2Uit Sion, de volkomenheid der schoonheid, verschijnt God blinkende.
3Onze God zal komen en zal niet zwijgen; een vuur voor Zijn aangezicht zal verteren, en rondom Hem zal het zeer stormen.
4Hij zal roepen tot den hemel van boven, en tot de aarde, om Zijn volk te richten.
5Verzamelt Mij Mijn gunstgenoten, die Mijn verbond maken met offerande!
6En de hemelen verkondigen Zijn gerechtigheid; want God Zelf is Rechter.

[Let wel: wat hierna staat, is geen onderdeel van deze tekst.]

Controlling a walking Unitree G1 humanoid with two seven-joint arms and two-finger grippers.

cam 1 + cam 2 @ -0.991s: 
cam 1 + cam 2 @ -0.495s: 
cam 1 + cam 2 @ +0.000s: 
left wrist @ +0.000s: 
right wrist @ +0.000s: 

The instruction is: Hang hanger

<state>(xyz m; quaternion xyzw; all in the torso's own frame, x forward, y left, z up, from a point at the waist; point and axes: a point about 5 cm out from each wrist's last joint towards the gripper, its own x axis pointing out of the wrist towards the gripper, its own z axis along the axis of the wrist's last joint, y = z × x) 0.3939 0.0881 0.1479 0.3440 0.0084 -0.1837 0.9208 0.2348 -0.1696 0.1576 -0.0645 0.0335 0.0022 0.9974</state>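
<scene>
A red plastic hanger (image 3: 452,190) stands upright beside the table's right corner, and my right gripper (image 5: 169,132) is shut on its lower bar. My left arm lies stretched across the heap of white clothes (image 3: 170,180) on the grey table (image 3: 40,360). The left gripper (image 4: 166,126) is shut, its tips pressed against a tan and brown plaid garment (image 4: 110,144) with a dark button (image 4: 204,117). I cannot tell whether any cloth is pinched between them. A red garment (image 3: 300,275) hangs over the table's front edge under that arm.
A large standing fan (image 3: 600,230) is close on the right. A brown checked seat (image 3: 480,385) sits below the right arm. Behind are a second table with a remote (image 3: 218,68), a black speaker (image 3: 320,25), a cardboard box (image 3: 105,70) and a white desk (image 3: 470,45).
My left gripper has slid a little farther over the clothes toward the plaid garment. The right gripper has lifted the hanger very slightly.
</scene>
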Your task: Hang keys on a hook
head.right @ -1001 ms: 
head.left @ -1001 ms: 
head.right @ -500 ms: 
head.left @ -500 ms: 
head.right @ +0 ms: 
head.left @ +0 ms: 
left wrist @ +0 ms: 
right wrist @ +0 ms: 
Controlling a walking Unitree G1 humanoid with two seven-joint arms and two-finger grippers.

Sela.
7Hoort, Mijn volk! en Ik zal spreken; Israël! en Ik zal onder u betuigen; Ik, God, ben uw God.
8Om uw offeranden zal Ik u niet straffen, want uw brandofferen zijn steeds voor Mij.
9Ik zal uit uw huis geen var nemen, noch bokken uit uw kooien;
10Want al het gedierte des wouds is Mijn, de beesten op duizend bergen.
11Ik ken al het gevogelte der bergen, en het wild des velds is bij Mij.
12Zo Mij hongerde, Ik zou het u niet zeggen; want Ex. 19:5. Deut. 10:14. Job 41:2. Ps. 24:1. 1 Kor. 10:26, 28.Mijn is de wereld en haar volheid.
13Zou Ik stierenvlees eten, of bokkenbloed drinken?
14Offert Gode dank, en Deut. 23:23. Job 22:27. Ps. 76:12. Pred. 5:3, 4, 5.betaalt den Allerhoogste uw geloften.
15En roept Mij aan in den dag der benauwdheid; Ik zal er u uithelpen, en gij zult Mij eren.
16Maar tot den goddeloze zegt God: Wat hebt gij Mijn inzettingen te vertellen, en neemt Mijn verbond in uw mond?
17Dewijl gij de kastijding haat, en Mijn woorden achter u henenwerpt.
18Indien gij een dief ziet, zo loopt gij met hem; en uw deel is met de overspelers.
19Uw mond slaat gij in het kwade, en uw tong koppelt bedrog.
20Gij zit, gij spreekt tegen uw broeder; tegen den zoon uwer moeder geeft gij lastering uit.
21Deze dingen doet gij, en Ik zwijg; gij meent, dat Ik te enenmale ben, gelijk gij; Ik zal u straffen, en zal het ordentelijk voor uw ogen stellen.
22Verstaat dit toch, gij godvergetenden! opdat Ik niet verscheure en niemand redde.
23Wie dankoffert, die zal Mij eren; en wie zijn weg wel aanstelt, dien zal Ik Gods heil doen zien.